ノンパラメトリックなアプローチでは、予測ができないと書いたが過去のパターンが繰り返し現れると仮定するならば、過去の類似のデータの動きを探索することで、現在時点の類似の状況のものがあれば、その時の挙動をつなぎ合わせることで予測をすることができる可能性もある。類似したデータを探索する手法は数学的な手法を用いたパターン認識であり、画像や音声、テキストデータに適用される。為替市場は数値データなので、数値データに関するパターン認識ということになるだろう。この辺りは、ベイズ統計学や人工知能の領域になるかもしれないが、人間によるパターン認識に代わるアルゴリズムが開発できるかというチャレンジになるだろう。
周期性とフーリエ解析
市場データを扱う時系列モデルは相当複雑なものになると書いたが、もう一つの手法として周期的な挙動を三角関数の合成で表すような手法も考えられる。こういった分析はフーリエ解析やスペクトル解析といわれる。実をいうと、ARモデルなどの時系列モデルとフーリエ解析は類似性があり、多数のパラメータによる時系列解析という点ではフーリエ解析の方が取り扱いがしやすいかもしれない。ただ、フーリエ解析はシグナル(法則性がある動き)と比較してノイズが大きい場合、ほとんど意味のある結果を算出しないという意味で金融では取り扱いづらい部分もあるかもしれないが、これについても一応の検証は考えたいところではある。
分位点(Quantile)と抵抗帯
確率分布で一定の確率(95%や99%など)でサンプリング値がその区間に含まれる領域を定義する境界値のことを分位点(Quantile)という。例えば、ボリンジャーバンドの2σなどは大体97.5%の確率でそれ以下の値に価格が収まるという意味で分位点を表している。
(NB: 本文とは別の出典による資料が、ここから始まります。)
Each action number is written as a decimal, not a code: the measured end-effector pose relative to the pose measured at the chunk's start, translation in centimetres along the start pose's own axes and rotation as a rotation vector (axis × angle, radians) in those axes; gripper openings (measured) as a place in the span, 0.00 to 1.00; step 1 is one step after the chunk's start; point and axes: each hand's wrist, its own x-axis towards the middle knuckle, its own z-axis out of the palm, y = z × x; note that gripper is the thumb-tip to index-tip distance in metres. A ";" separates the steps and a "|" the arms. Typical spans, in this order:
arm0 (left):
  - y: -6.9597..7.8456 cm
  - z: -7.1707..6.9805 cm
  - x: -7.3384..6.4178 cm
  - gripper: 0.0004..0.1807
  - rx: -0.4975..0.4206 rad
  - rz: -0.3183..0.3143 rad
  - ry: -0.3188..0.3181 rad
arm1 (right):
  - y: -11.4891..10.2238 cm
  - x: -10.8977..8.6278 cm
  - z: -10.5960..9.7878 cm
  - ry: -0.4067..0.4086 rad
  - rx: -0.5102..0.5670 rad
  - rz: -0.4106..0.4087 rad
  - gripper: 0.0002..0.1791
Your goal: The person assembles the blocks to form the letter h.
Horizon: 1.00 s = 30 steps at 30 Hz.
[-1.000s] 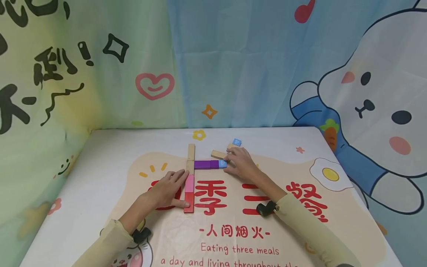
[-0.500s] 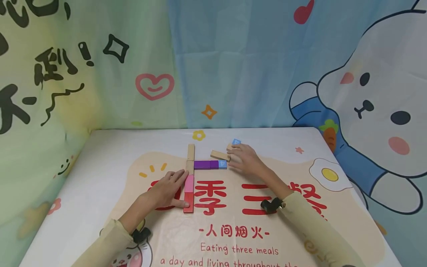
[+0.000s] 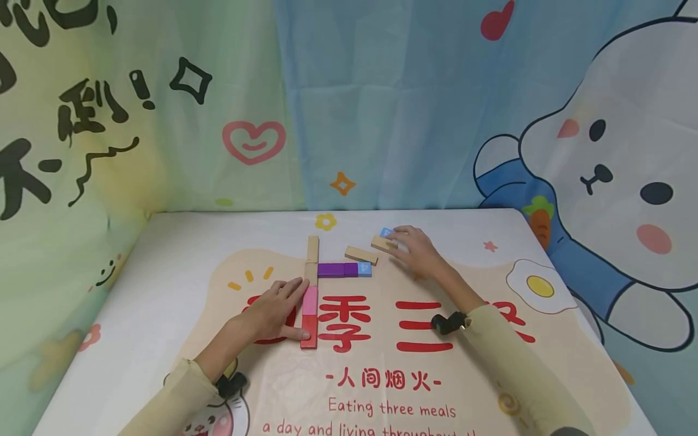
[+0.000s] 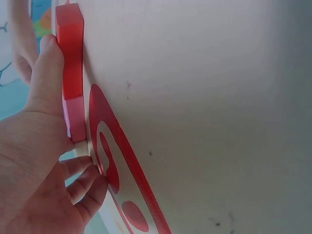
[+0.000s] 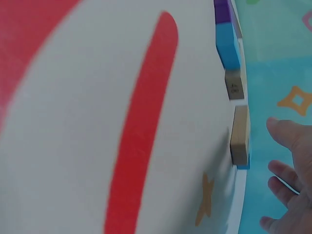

テクニカル分析ではこの分位点というものを支持線、あるいは、抵抗線とみる場合が多いと考えられる。チャーチストは価格の動きの異なる時点のピーク値(高値や安値)を直線でつないで線(トレンドライン)を引き、それを支持線/抵抗線と考えるが、これも実をいうとこの分位点を推定しているものと考えることができる。将来の価格の予測という意味では期待値が重要であるが、テクニカル分析はそれだけでは完結していないと考えられ、期待値と分位点の関係性も考慮に入れる必要があるのかもしれない。
アノマリー
価格の動きではない情報に基づいた価格の動きの統計的な特性のことをアノマリーという。古典的には、曜日や何月であるかによる平均値の違いに注目した分析があり、カレンダーアノマリーといわれる。”Sell in May(5月に売れ)”といったものが典型的なものだろう。こういった分析も基本的にはパターン認識に属するものであり、FXであれば、重要な経済指標の発表前後などに特徴的な挙動が観測される可能性あるかもしれない。経済活動は基本的に1年周期であるため、1年の中で特徴的な挙動があれば、時系列モデルに組み込むと良いだろう。
まとめ
上記の考察から今後の研究の対象となるのは以下のような領域であると考えられる。
- 状態空間モデル、及び、それを利用したフィルタリング、予測の手法
- パターン認識とその予測手法への適用
- 分位点の推定とそれを用いた抵抗帯による価格変動の予測
かなり広範囲な領域になるが、なるべく平易な形で説明できるようにしたい。